Investors in SAC Capital redeemed $1.68 billion Thursday, according to people familiar with the matter, a nod to a raft of legal issues that have embattled the hedge fund in recent months since a new government insider-trading case raised questions about founder Steve Cohen's potential involvement in illicit activity.
SAC is fighting that case, made in November by the Justice Department and the Securities and Exchange Commission, arguing that Cohen and the firm did nothing improper. But Citigroup, Blackstone, and other major investors in the $14 billion company have nonetheless been spooked by the possibility that Cohen might be charged and that their investments could be left with a company whose future is very uncertain.
(Read More: SAC Capital's Martoma Pleads Not Guilty.)
On Thursday, which was the deadline for removing investor capital by the end of the first quarter, many of those investors voted with their feet.
Blackstone pulled some of its roughly $550 million SAC investment, along with a raft of other investors of all sizes and strategies. (Citigroup had previously announced a planned redemption of nearly $200 million.) All in, about $660 million of the redeemed capital will be returned by March 30, with an additional $1 billion or so to follow by Dec. 30.
Despite the headline damage, SAC overall will not be hurt by the redemptions, said a person familiar with the matter Friday morning. Solid performance has tipped its total assets to more than $15 billion in recent months, roughly $9 billion of which belongs to Cohen, SAC president Tom Conheeney, and other insiders, who have of late added small amounts of capital, said this person, and plan to add more.
(Read More: SAC Capital Sees Returns Amid Trading Scandal.)
If the pace of last year, in which SAC's gross profits were $270 million per month on average, continues, the firm will make up for the lost investor capital by year end, this person added. In addition, the departure of more than 10 portfolio managers and a general mandate since the financial crisis to keep more money in cash has given SAC greater access to liquidity.
Still, the removal of nearly $2 billion in capital is a symbolic blow to Cohen and his colleagues, given that expectations were reportedly more in the $1 billion range.

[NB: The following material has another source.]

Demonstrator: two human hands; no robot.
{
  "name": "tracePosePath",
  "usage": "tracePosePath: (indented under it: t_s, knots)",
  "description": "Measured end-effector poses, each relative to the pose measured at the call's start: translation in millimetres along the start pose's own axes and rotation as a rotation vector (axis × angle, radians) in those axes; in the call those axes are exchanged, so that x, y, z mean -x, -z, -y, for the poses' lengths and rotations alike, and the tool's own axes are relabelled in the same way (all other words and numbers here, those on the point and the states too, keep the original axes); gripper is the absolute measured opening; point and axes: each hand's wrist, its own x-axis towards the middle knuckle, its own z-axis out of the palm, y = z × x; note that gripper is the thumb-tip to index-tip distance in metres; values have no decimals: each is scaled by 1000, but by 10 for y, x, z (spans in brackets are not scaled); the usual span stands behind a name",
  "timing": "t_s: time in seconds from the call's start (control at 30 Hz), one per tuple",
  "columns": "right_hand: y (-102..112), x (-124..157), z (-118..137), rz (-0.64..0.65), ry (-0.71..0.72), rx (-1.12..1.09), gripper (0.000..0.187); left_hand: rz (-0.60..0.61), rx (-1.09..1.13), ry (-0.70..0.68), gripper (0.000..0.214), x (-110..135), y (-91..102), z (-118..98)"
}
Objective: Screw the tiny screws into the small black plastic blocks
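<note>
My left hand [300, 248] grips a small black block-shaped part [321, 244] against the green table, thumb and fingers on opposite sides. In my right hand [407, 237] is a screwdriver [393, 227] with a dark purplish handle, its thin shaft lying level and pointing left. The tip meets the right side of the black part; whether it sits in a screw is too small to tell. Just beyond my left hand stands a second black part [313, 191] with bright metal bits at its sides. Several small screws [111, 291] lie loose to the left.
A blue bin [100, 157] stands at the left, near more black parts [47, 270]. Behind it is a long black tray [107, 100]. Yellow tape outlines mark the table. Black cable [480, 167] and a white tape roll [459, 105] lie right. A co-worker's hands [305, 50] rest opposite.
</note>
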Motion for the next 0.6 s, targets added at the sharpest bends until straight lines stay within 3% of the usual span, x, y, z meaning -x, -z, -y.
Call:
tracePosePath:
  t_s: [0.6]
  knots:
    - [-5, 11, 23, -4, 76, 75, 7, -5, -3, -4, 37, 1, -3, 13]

The next three months will be crucial for SAC, as it seeks to fight back allegations that Cohen was involved in a decision to sell two pharmaceutical stocks in 2008 that may have been based on inside information. In addition, the SEC has threatened to charge SAC on a corporate basis with securities fraud, a move that would take the firm's legal challenges to another level.
Some investors, including Blackstone, opted Thursday to take advantage of a newly-installed incentive to keep capital with SAC for another quarter and still receive a full redemption by the end of the year if they chose to pull capital in three months. By the middle of May, Blackstone and others hope to have greater clarity on the pharmaceutical case—for which prosecutors face a looming statute of limitations—among other things.